Mi è stato chiesto di proporre a un gruppo di amici qualche riflessione sul secolo XX, quello che senza troppi rimpianti ci siamo lasciati alle spalle.
Ci ho pensato un po’ e m’è parso interessante soprattutto poter cogliere in quei cento anni, e ragionarci su, un’inedita presenza di chiaroscuri fortissimi. I ceffi di Hitler, Stalin e Pol-Pot da una parte, Mounier e il suo personalismo comunitario, Lord Beveridge e il suo Welfare State, padre Massimiliano Kolbe e il profumo del suo canto. Kolbe. Quel canto, nella cella umida e fetida che aveva voluto per sé. Quel canto, mentre Sorella Morte lo cullava prima di affidarlo all’abbraccio del suo Signore. Kolbe, una morte coerente con una vita vissuta per intero nell’alone di luce invincibile che ha lasciato dietro di sé il giovane Rabbì di Nazareth.
“Cento anni”: avrei dovuto dire cento anni meno 14, meno 11, perché ha convinto anche me quella ormai famosa tesi dello storico inglese Hobsbawm, secondo il quale quello che ci siamo lasciati alle spalle è stato un “Secol breve”. Il secolo XX non è cominciato – dice Hobsbawm – nel 1900, ma nel 1914, quando il giovane intellettuale di risulta Gavrilo Princip, sparando all’arciduca Massimiliano, incendiò l’Europa e dette il via alla Grande Mattanza, portata poi avanti da tanti, troppi eserciti in due “grandi” (!?) guerre, col saldo finale di circa 70 milioni di martammazzati. Il secolo XX non è finito nel 2000, ma nel 1989, con il crollo del Muro di Berlino e di tutto quello di negativo e di utopistico nel senso più deteriore del termine che esso per 28 anni aveva simboleggiato.
Che rimarrà del “Secol breve” negli anni avvenire? Rimarrà il ghigno dei ceffi che ho citato? Ma va’! Oggi nessuno di noi ricorda più con il dovuto orrore le 70.000 (settantamila) crocifissioni di altrettanti schiavi che i romani, alla metà del I secolo a.C., alla fine del bellum servile, misero in atto lungo tutta la via Appia, da Roma fino a Napoli.

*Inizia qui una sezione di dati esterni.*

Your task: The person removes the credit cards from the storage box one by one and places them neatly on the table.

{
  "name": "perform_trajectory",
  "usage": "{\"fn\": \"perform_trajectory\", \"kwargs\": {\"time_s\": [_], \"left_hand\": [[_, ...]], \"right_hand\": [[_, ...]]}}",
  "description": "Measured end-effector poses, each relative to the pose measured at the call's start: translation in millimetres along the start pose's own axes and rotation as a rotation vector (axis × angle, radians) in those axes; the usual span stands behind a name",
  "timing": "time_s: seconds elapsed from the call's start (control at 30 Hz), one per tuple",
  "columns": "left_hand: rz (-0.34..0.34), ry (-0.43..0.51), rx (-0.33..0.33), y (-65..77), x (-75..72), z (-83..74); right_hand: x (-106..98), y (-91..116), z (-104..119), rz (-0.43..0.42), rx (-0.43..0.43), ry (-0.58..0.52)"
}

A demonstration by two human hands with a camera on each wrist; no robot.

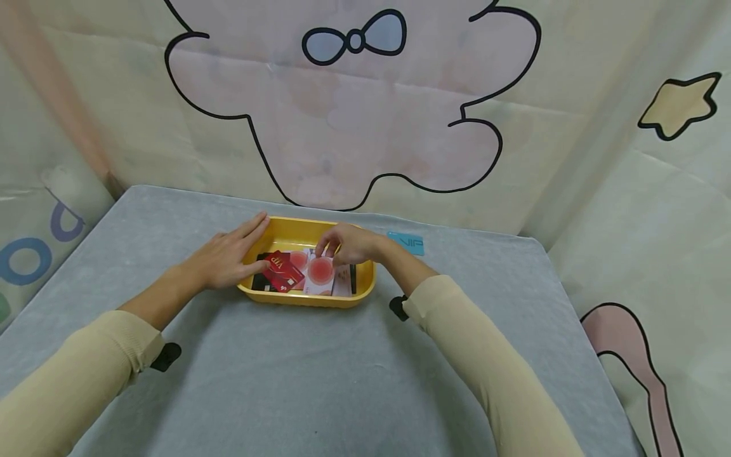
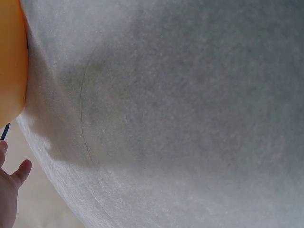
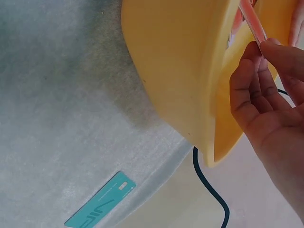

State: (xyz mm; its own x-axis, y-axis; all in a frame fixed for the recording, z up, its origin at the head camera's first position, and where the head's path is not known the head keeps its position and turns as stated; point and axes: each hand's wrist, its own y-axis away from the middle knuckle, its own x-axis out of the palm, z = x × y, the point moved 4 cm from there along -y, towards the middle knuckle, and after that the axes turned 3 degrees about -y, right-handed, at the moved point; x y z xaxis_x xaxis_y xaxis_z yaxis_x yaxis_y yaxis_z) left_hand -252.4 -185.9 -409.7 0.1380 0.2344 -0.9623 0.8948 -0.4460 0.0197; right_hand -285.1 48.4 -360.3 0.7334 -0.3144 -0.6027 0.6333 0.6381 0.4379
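Observation:
A yellow plastic basket (image 1: pixel 302 302) stands on the table and holds several overlapping cards. My left hand (image 1: pixel 225 257) rests at its left end, fingers stretched along the rim and the thumb reaching over the inside near a red VIP card (image 1: pixel 283 273). Over the right half of the basket, my right hand (image 1: pixel 353 244) pinches the upper edge of a white card with a red circle (image 1: pixel 320 273). The right wrist view shows this card (image 3: pixel 254 23) edge-on between thumb and fingertips. Dark and pale cards lie partly hidden beneath and beside it.
A teal VIP card (image 1: pixel 408 242) lies on the grey-blue tablecloth (image 1: pixel 320 374), right of the basket near the table's back edge. Behind the table hangs a curtain (image 1: pixel 588 178) with cartoon drawings. A dark cord (image 3: pixel 209 185) runs past the table edge in the right wrist view.

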Motion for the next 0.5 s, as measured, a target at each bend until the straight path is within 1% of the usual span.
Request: {"fn": "perform_trajectory", "kwargs": {"time_s": [0.2, 0.4, 0.5], "left_hand": [[-0.002, -0.005, -0.001, -0.4, 0.3, -0.5], [0.008, -0.020, 0.014, 0.6, -0.8, -1.8], [0.003, -0.019, 0.019, 1.1, -1.0, -2.5]], "right_hand": [[-6, 4, 1, 0.000, -0.006, 0.029], [-13, 12, 3, -0.018, -0.011, -0.024], [-18, 16, 2, -0.044, -0.023, -0.020]]}}
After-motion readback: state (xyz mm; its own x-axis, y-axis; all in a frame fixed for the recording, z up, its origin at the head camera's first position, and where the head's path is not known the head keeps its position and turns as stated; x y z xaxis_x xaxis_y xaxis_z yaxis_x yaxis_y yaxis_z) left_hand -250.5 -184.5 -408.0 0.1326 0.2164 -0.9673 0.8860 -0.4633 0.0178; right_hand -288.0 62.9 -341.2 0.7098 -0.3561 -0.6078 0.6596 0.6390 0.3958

Fra poco, se la Panini deciderà di occuparsi di loro, Hitler, Stalin e Pol-Pot finiranno sulle figurine con cui i nostri ragazzini, stufi dei complicati giocattoli elettronici made in China, torneranno a sfidarsi a battimuro nella caminata di casa. Uccidere non solo è bestiale, ma inutile, non serve a niente.
Serve invece, e come!, ripensare la vita, senza stancarsi, in positivo, al servizio del benessere di tutti, sia sul piano teorico (come ha fatto il frizzante Emmanuel Mounier), sia sul piano assistenziale-sanitario (come ha fatto l’austero Lord Beveridge). Questo ripensare è sempre un inizio, un qualcosa che avrà un seguito: potrà anche venire obliterato per qualche tempo, ma poi tornerà a proporsi alle coscienze degli uomini e a spingerli verso una più puntuale e fattiva solidarietà, verso nuove acquisizioni degne del disegno che Dio ha su di loro.